→ **Problem to solve**
Starting with the line with "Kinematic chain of" in the entries below and going on through the line with "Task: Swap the", output every line exactly and nothing more. No pictures.

→ **Source data**
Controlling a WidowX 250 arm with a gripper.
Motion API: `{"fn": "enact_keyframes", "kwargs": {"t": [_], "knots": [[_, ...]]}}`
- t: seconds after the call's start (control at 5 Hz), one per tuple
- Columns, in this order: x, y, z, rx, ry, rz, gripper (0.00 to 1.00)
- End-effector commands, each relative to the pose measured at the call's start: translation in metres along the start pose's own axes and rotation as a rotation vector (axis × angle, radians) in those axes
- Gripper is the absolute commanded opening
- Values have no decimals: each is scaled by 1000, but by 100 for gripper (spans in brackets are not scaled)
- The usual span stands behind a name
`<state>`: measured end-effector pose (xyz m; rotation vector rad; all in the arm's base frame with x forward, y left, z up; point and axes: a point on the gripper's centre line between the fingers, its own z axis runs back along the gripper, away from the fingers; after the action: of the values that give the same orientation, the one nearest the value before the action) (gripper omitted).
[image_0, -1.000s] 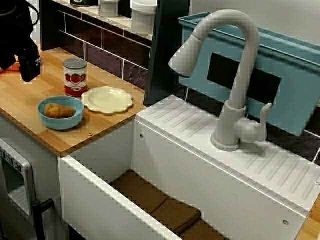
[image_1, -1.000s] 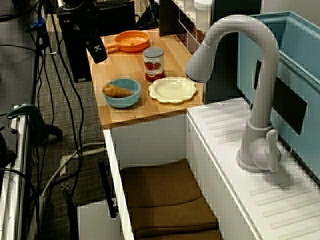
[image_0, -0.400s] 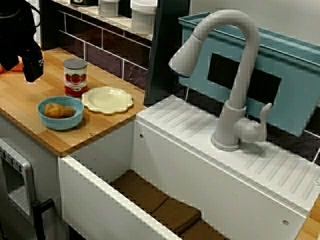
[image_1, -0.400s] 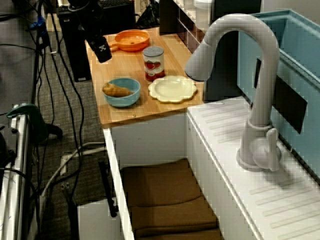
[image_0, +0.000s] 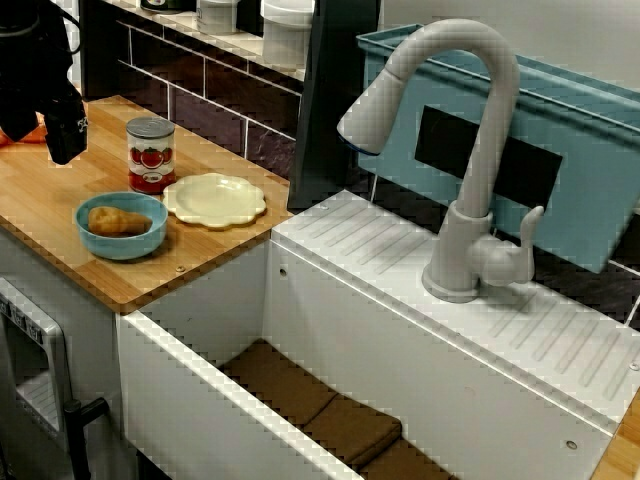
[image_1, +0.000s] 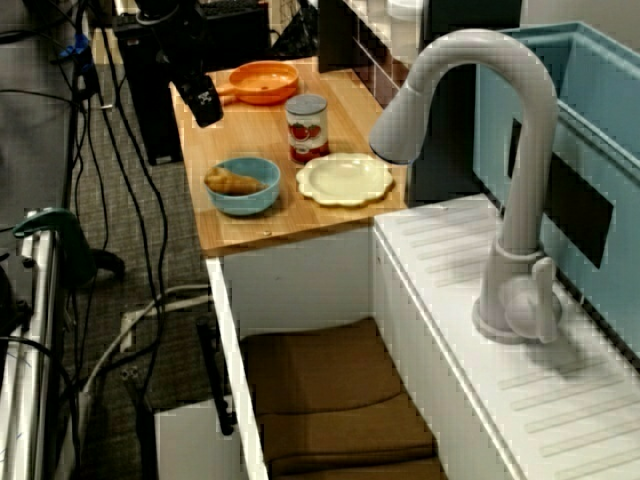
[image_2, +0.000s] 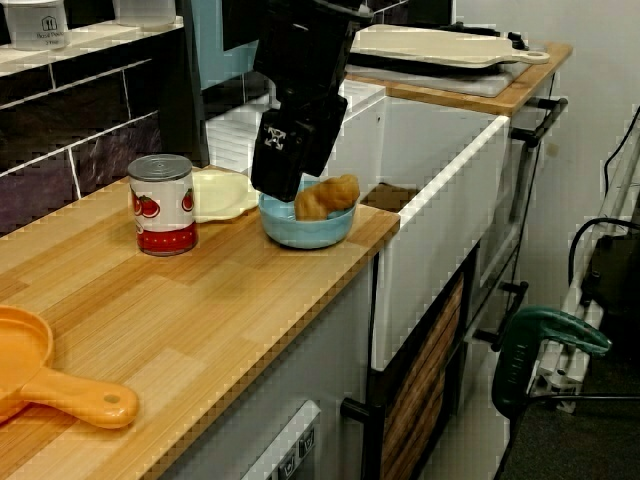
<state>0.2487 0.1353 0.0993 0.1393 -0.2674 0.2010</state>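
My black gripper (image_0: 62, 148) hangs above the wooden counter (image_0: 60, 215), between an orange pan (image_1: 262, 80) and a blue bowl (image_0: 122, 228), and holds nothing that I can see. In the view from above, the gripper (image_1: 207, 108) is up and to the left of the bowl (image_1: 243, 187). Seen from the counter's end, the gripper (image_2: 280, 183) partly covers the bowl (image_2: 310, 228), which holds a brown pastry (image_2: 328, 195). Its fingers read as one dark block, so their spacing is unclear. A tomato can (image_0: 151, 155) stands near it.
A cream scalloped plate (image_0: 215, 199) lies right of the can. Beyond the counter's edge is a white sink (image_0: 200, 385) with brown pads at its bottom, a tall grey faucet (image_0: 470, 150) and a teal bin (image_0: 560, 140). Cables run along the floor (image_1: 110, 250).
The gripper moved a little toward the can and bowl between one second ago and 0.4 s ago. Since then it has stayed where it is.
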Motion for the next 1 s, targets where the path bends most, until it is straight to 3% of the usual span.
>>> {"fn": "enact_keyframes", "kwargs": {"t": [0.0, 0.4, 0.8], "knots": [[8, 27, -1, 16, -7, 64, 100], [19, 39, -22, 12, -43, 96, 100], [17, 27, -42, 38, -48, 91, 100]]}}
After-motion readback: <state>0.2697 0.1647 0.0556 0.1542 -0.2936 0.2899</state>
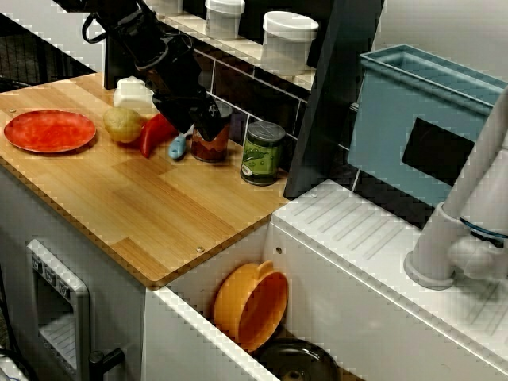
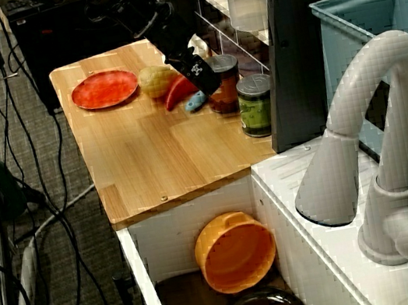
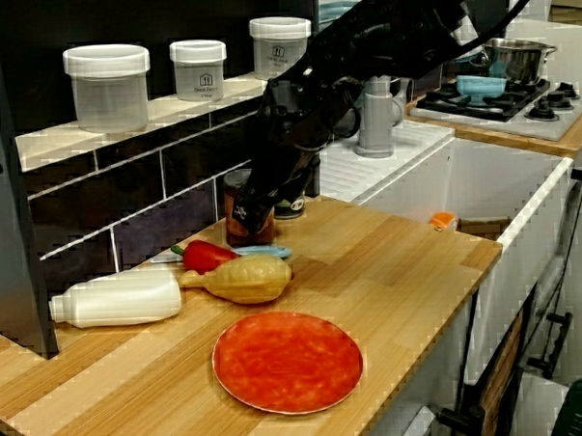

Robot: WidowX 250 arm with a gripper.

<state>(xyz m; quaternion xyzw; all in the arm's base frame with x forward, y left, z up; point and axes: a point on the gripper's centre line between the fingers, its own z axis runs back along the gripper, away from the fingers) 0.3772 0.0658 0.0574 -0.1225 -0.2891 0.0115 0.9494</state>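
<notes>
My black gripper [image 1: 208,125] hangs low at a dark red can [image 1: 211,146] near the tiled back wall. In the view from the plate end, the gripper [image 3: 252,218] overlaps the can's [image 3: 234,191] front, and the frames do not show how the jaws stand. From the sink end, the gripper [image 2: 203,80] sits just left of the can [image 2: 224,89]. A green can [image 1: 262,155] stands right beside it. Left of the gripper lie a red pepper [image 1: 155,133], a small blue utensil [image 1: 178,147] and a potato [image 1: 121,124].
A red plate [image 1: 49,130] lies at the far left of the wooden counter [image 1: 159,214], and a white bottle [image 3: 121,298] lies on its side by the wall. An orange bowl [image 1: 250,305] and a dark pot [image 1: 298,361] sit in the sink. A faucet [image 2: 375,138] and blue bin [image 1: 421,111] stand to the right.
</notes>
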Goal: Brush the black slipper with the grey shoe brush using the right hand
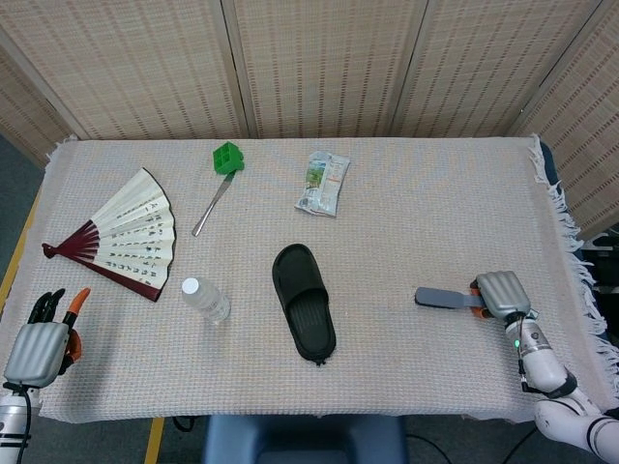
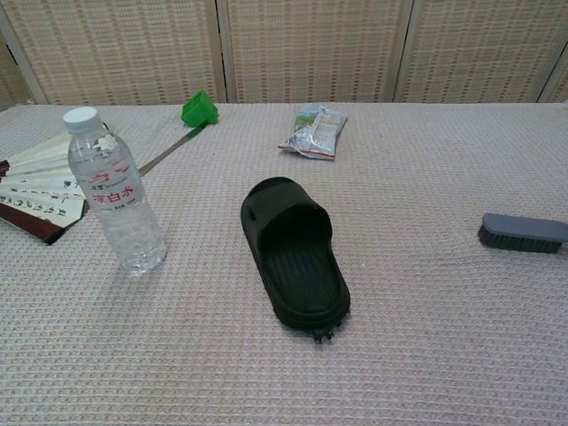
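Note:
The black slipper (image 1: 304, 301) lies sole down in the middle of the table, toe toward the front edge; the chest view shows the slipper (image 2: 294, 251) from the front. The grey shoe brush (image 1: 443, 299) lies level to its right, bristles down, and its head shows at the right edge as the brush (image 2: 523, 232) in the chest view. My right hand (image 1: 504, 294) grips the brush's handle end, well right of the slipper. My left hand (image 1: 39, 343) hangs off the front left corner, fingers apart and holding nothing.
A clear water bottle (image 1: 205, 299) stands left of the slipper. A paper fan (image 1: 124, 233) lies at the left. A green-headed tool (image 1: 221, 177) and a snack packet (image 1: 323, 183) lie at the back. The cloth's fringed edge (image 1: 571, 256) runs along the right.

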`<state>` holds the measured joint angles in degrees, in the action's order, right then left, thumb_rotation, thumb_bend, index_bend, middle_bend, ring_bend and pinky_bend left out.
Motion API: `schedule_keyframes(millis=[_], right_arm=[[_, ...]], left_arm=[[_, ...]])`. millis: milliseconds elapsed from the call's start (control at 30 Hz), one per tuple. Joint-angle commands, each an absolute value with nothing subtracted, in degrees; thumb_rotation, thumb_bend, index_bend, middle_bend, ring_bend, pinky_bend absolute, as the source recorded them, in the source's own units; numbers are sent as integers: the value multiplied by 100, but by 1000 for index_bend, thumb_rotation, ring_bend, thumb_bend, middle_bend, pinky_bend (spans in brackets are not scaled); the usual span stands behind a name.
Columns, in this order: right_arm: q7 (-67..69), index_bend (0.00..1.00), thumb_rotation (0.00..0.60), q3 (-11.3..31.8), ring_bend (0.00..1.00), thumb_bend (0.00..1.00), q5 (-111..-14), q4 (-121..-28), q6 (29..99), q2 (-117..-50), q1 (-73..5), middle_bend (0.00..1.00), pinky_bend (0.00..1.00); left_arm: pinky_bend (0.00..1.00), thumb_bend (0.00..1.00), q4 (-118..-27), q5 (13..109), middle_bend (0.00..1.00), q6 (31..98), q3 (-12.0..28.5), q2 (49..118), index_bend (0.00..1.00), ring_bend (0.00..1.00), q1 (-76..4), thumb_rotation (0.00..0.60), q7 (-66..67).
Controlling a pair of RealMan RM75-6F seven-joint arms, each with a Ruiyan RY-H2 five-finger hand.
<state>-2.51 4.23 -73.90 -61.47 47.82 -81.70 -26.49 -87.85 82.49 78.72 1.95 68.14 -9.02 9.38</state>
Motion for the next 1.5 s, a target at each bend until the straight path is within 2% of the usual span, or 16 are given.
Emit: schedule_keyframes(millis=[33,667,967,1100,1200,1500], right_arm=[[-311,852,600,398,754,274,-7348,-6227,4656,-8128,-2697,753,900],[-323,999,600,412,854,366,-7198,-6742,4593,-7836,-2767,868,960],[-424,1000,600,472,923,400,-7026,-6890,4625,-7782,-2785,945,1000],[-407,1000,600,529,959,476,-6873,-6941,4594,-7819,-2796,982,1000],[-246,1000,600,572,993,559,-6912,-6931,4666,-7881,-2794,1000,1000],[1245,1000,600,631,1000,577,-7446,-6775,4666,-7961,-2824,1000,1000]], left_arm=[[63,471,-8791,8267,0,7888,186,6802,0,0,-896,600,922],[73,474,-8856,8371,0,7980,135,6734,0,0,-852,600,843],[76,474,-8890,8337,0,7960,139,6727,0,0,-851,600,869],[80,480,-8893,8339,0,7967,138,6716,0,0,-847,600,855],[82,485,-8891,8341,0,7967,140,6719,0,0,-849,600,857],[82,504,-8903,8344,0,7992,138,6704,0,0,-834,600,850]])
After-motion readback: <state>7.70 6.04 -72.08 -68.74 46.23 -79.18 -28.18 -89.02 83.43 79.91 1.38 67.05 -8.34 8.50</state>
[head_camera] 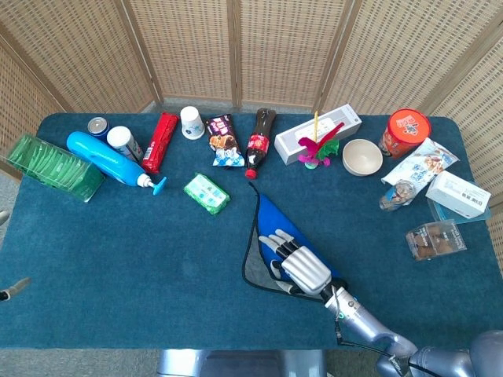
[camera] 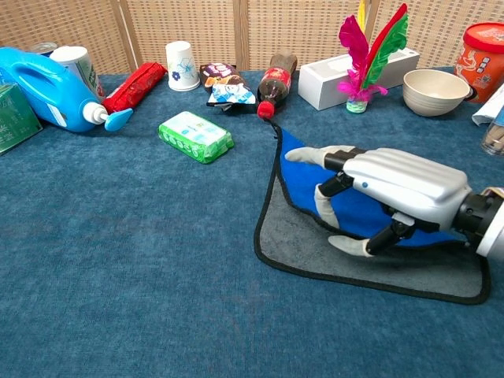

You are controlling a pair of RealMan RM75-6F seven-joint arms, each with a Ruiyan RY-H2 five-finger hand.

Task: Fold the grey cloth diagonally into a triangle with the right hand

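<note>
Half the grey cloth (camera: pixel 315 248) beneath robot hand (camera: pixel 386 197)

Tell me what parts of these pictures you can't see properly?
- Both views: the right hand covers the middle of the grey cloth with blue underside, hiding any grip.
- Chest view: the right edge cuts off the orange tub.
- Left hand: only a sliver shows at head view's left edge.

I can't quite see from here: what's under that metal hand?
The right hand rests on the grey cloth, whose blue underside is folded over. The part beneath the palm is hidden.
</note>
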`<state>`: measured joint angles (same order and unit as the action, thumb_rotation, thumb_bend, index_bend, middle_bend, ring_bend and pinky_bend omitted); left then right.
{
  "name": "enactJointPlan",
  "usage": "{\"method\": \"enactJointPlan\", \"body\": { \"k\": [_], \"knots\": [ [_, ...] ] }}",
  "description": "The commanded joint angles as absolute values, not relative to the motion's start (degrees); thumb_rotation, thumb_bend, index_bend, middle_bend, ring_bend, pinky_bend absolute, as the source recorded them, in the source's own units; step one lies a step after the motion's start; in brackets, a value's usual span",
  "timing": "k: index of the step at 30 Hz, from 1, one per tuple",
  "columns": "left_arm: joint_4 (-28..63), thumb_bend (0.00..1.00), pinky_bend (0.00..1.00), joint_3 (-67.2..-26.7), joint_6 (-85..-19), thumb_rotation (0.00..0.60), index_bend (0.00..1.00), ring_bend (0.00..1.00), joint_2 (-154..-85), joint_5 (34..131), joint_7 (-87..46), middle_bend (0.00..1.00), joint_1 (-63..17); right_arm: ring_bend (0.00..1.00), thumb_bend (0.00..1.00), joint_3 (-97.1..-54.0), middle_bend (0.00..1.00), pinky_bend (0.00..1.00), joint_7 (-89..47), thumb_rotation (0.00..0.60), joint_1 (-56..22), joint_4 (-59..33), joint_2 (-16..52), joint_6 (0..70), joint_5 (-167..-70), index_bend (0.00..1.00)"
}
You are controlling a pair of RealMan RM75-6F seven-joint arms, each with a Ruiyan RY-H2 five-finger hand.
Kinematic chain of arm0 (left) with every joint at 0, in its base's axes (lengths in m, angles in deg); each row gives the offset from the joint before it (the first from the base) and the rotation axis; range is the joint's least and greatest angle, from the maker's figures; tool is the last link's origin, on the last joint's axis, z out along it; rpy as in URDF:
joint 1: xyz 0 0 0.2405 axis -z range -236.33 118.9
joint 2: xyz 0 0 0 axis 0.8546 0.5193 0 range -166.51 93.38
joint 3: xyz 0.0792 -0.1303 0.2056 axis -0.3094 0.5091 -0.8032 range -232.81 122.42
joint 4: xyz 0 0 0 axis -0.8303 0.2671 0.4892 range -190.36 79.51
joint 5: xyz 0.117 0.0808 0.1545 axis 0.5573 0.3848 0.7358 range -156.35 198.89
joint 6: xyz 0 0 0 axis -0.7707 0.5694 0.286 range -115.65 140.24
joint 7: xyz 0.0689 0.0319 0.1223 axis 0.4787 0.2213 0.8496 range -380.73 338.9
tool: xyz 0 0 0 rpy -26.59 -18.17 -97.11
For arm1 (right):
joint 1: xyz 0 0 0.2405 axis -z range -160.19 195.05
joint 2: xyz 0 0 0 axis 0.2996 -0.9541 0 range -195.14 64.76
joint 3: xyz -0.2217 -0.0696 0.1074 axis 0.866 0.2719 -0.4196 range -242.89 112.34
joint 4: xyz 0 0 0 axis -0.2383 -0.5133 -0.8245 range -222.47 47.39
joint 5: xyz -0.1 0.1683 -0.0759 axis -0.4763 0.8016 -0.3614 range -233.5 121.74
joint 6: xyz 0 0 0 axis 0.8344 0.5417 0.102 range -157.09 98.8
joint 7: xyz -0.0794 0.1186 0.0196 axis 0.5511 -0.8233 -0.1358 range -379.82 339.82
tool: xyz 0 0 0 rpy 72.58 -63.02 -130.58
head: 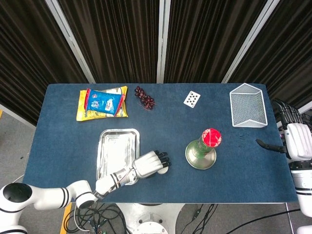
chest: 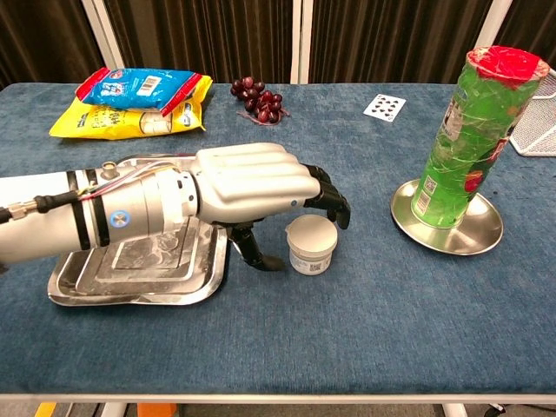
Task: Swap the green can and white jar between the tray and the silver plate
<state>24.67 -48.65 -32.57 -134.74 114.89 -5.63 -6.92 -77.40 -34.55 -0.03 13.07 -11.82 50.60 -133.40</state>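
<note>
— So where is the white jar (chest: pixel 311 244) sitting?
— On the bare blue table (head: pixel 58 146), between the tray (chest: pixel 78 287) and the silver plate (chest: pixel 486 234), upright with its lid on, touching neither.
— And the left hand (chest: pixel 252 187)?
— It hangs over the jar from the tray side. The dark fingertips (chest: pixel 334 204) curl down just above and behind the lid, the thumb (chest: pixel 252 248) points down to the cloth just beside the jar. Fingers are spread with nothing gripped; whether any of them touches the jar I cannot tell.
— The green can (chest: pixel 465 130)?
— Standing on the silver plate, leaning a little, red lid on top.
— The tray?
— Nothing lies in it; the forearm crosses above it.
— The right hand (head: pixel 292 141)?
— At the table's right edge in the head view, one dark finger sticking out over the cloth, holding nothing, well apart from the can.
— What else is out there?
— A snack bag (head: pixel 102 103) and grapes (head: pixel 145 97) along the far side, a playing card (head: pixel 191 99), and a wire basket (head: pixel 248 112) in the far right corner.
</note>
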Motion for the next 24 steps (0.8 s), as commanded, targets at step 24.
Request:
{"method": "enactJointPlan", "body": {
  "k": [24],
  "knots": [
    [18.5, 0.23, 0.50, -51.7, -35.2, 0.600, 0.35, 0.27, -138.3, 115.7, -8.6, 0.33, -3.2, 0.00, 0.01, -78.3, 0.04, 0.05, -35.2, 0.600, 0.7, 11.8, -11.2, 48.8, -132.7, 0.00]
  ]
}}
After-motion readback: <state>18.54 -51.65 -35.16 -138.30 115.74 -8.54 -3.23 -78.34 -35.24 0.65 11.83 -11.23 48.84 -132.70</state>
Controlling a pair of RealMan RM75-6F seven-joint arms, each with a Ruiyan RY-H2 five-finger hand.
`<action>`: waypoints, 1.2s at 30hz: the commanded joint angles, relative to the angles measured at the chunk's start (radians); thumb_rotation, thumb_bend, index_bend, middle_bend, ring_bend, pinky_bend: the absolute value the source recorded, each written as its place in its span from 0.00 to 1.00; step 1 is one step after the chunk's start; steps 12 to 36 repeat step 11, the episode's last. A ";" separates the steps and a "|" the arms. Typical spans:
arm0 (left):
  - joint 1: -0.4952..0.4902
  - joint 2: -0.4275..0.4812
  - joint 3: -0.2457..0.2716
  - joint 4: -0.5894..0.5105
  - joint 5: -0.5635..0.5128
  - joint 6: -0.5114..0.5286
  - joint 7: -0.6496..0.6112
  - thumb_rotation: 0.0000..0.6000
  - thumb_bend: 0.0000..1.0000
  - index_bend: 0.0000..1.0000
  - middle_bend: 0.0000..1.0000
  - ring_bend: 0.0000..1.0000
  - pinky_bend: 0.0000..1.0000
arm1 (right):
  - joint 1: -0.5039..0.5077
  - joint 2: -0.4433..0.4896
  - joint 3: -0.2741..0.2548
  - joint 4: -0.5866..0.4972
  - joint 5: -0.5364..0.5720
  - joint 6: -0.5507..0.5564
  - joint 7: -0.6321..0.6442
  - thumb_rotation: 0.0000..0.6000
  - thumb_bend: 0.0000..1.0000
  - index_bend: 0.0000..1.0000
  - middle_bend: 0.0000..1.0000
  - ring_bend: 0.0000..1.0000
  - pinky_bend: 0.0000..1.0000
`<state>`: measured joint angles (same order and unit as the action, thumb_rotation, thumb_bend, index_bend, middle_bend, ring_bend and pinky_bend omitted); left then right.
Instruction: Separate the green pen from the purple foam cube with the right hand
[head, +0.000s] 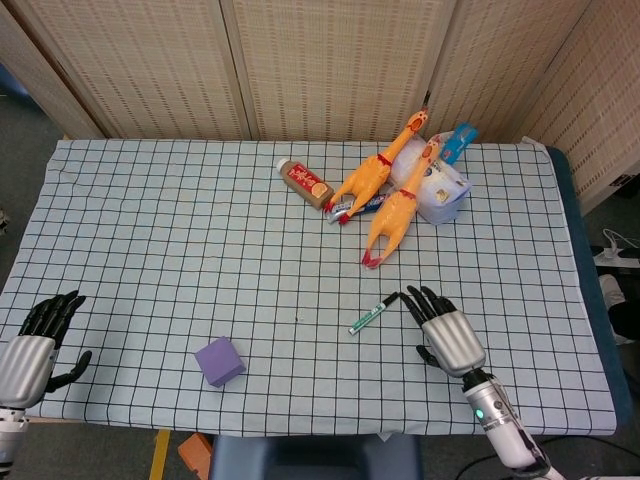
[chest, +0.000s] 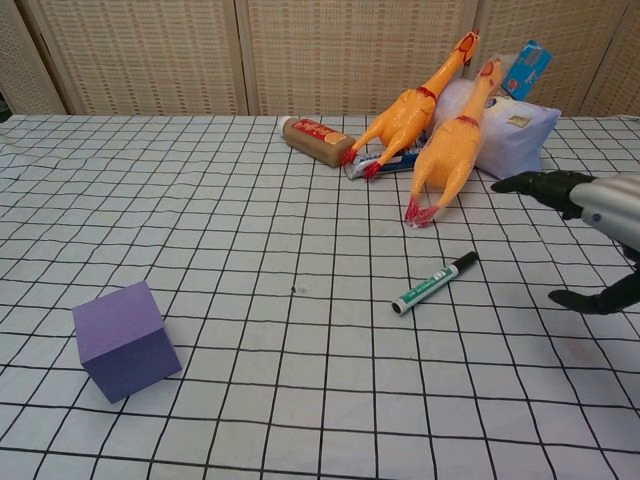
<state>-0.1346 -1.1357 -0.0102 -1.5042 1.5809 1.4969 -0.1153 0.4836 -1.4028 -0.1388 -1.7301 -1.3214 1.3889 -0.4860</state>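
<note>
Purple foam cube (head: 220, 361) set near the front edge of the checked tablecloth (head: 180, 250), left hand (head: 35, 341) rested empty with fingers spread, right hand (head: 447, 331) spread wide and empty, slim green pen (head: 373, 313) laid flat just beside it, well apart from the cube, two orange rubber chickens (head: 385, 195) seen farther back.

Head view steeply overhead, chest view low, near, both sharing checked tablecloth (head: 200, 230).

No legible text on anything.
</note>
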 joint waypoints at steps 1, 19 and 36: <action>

→ **Answer below**
Kinematic chain of arm0 (left) with every joint at 0, in its base's axes (lengths in m, angles in deg); each row gives the offset from the joint before it (the first from the base) and the rotation axis; range is the joint's least and greatest angle, from the maker's figures; tool is the last link's origin, on the last joint's axis, z out along it; rpy as in URDF:
joint 1: xyz 0 0 0.2405 axis -z range -236.33 118.9
joint 2: xyz 0 0 0 axis 0.8546 0.5193 0 range -166.51 93.38
joint 3: xyz 0.0792 -0.1303 0.2056 axis -0.3094 0.5091 -0.8032 range -232.81 122.42
joint 4: xyz 0 0 0 axis -0.8303 0.2671 0.4892 range -190.36 79.51
joint 5: xyz 0.117 0.0808 0.1545 axis 0.5573 0.3848 0.7358 range -156.35 198.89
joint 6: xyz 0 0 0 axis -0.7707 0.5694 0.286 range -115.65 140.24
joint 7: xyz 0.0689 0.0319 0.1223 axis 0.4787 0.2213 0.8496 range -380.73 338.9
tool: xyz 0 0 0 rpy -26.59 -18.17 -97.11
For arm1 (right):
joint 1: xyz 0 0 0.2405 axis -z range -160.19 195.05
joint 2: xyz 0 0 0 axis 0.2996 -0.9541 0 range -195.14 64.76
joint 3: xyz -0.2217 -0.0696 0.1074 axis 0.866 0.2719 -0.4196 range -242.89 112.34
joint 4: xyz 0 0 0 axis -0.2383 -0.5133 -0.8245 range -222.47 47.39
joint 5: xyz -0.1 0.1683 -0.0759 axis -0.4763 0.8016 -0.3614 range -233.5 121.74
joint 6: xyz 0 0 0 axis 0.8344 0.5417 0.102 range -157.09 98.8
joint 7: xyz -0.0794 0.1186 0.0196 axis 0.5511 -0.8233 -0.1358 range -379.82 339.82
tool: xyz 0 0 0 rpy 72.58 -63.02 -130.58
head: 
chest: 
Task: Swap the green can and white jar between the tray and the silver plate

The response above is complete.